## Data excerpt

****************************************

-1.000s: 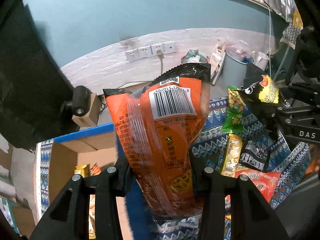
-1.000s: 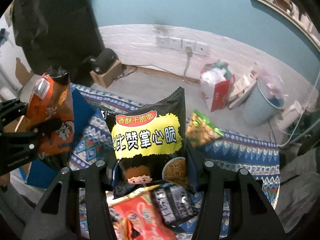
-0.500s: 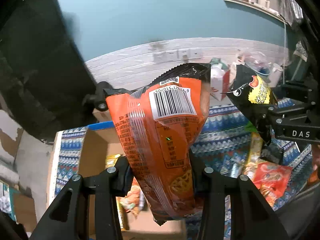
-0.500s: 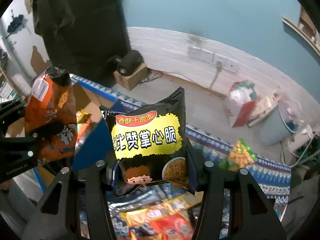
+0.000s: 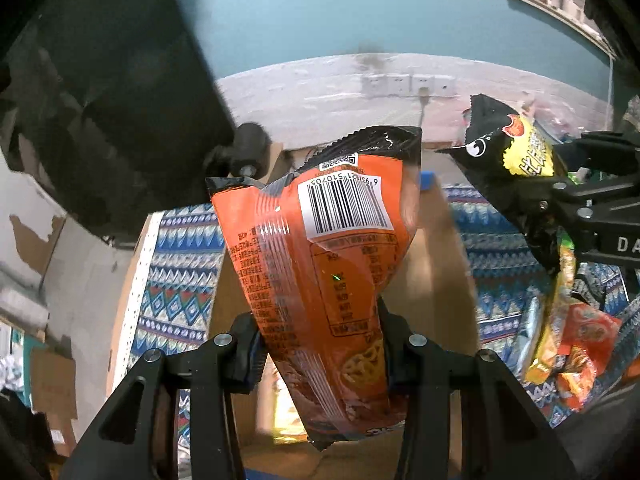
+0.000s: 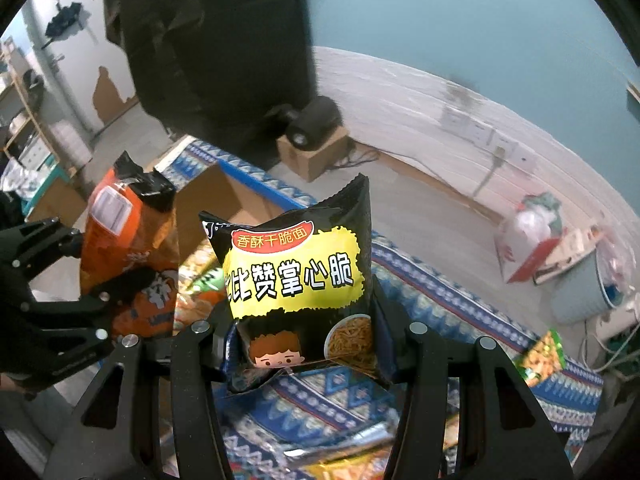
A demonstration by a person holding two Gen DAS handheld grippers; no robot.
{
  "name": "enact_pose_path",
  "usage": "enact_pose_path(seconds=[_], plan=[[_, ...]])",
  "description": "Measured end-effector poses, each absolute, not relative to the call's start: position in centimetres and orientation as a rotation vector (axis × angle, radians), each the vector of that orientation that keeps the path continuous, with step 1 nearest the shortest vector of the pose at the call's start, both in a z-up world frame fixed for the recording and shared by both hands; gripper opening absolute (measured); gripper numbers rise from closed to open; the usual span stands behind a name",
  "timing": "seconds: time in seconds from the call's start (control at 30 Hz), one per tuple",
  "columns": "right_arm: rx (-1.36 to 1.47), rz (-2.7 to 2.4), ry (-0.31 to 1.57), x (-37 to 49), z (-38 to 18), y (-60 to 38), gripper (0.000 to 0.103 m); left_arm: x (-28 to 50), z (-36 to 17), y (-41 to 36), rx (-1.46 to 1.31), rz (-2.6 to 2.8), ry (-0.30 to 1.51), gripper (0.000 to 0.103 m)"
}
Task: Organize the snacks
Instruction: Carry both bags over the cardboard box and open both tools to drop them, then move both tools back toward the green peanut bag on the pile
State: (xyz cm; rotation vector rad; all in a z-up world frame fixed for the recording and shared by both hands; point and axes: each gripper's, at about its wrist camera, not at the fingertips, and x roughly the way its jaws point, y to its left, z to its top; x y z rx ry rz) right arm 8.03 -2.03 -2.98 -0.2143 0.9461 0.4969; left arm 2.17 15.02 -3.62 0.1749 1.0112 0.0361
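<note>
My left gripper [image 5: 320, 344] is shut on an orange snack bag [image 5: 320, 256] with a barcode, held upright over an open cardboard box [image 5: 436, 280]. In the right wrist view that same orange snack bag [image 6: 128, 256] hangs at the left in the left gripper [image 6: 96, 300], above the cardboard box [image 6: 208, 200]. My right gripper [image 6: 308, 344] is shut on a black and yellow noodle snack bag [image 6: 296, 276], held upright over the patterned cloth [image 6: 460, 300]. The left wrist view shows the black and yellow noodle snack bag [image 5: 516, 152] and the right gripper [image 5: 568, 208] at the right.
Several loose snack packets [image 5: 568, 344] lie on the patterned cloth [image 5: 180, 280]. A green packet [image 6: 544, 356] lies at the cloth's right. A dark hanging garment [image 6: 224, 40] is at the back left. A bucket [image 6: 584, 292] and a red-white bag [image 6: 528, 240] stand on the floor.
Both grippers have swung left with their bags. The cardboard box now lies under the orange bag, and the loose packet pile has slid to the right edge.
</note>
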Motion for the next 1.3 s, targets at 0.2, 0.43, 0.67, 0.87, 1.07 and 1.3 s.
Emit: enact_pose_path(seconds=[0.2,0.43,0.67,0.87,1.07,1.3], plan=[[-0.235,0.534,0.972,8.4,-4.1,1.3,0.052,2.3,-4.8,17.2,0.171,0.076,1.046,0.045],[-0.245,0.56,1.006,8.5,-5.4,3.8,0.052,2.3,-6.9,18.9,0.154,0.11,1.121,0.046],[-0.253,0.585,1.046,8.5,-6.6,5.2,0.052,2.3,-6.9,19.9,0.146,0.164,1.147,0.065],[-0.263,0.607,1.078,8.5,-7.5,5.9,0.052,2.0,-5.6,19.9,0.149,0.171,1.111,0.071],[-0.266,0.613,1.104,8.5,-8.1,5.9,0.063,2.1,-5.5,19.4,0.172,0.174,1.108,0.071],[-0.223,0.601,1.081,8.1,-6.9,3.5,0.074,2.7,-4.4,17.1,0.176,0.128,1.088,0.071]])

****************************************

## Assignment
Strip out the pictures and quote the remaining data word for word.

## Reply to the exercise
-1.000s: 
-1.000s: 
-0.500s: 
-0.500s: 
+0.000s: 
+0.000s: 
A demonstration by a person holding two Gen DAS handheld grippers; no robot.
{
  "name": "enact_pose_path",
  "usage": "enact_pose_path(seconds=[_], plan=[[_, ...]])",
  "description": "Measured end-effector poses, each absolute, not relative to the call's start: position in centimetres and orientation as a rotation vector (axis × angle, radians), each the vector of that orientation that keeps the path continuous, with step 1 nearest the shortest vector of the pose at the call's start, both in a z-up world frame fixed for the recording and shared by both hands; gripper opening absolute (measured); gripper numbers rise from closed to open; the usual span stands behind a name",
  "timing": "seconds: time in seconds from the call's start (control at 30 Hz), one per tuple",
  "columns": "right_arm: rx (-1.36 to 1.47), rz (-2.7 to 2.4), ry (-0.31 to 1.57), x (-37 to 49), z (-38 to 18), y (-60 to 38), gripper (0.000 to 0.103 m); left_arm: x (-28 to 50), z (-36 to 17), y (-41 to 36), rx (-1.46 to 1.31), rz (-2.6 to 2.8), ry (-0.30 to 1.51), gripper (0.000 to 0.103 m)"
}
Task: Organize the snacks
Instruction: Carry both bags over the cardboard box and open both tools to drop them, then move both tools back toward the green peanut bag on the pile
State: (xyz cm; rotation vector rad; all in a z-up world frame fixed for the recording and shared by both hands; point and axes: each gripper's, at about its wrist camera, not at the fingertips, and x roughly the way its jaws point, y to its left, z to its top; x y z rx ry rz) right arm 8.03 -2.03 -2.98 -0.2143 0.9461 0.4969; left arm 2.17 15.02 -3.62 0.1749 1.0112 0.0361
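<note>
My left gripper [image 5: 320, 344] is shut on an orange snack bag [image 5: 320, 256] with a barcode, held upright over an open cardboard box [image 5: 436, 280]. In the right wrist view that same orange snack bag [image 6: 128, 256] hangs at the left in the left gripper [image 6: 96, 300], above the cardboard box [image 6: 208, 200]. My right gripper [image 6: 308, 344] is shut on a black and yellow noodle snack bag [image 6: 296, 276], held upright over the patterned cloth [image 6: 460, 300]. The left wrist view shows the black and yellow noodle snack bag [image 5: 516, 152] and the right gripper [image 5: 568, 208] at the right.
Several loose snack packets [image 5: 568, 344] lie on the patterned cloth [image 5: 180, 280]. A green packet [image 6: 544, 356] lies at the cloth's right. A dark hanging garment [image 6: 224, 40] is at the back left. A bucket [image 6: 584, 292] and a red-white bag [image 6: 528, 240] stand on the floor.
Both grippers have swung left with their bags. The cardboard box now lies under the orange bag, and the loose packet pile has slid to the right edge.
</note>
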Motion for the next 1.3 s, targets at 0.2, 0.43, 0.67, 0.87, 1.07 and 1.3 s.
Emit: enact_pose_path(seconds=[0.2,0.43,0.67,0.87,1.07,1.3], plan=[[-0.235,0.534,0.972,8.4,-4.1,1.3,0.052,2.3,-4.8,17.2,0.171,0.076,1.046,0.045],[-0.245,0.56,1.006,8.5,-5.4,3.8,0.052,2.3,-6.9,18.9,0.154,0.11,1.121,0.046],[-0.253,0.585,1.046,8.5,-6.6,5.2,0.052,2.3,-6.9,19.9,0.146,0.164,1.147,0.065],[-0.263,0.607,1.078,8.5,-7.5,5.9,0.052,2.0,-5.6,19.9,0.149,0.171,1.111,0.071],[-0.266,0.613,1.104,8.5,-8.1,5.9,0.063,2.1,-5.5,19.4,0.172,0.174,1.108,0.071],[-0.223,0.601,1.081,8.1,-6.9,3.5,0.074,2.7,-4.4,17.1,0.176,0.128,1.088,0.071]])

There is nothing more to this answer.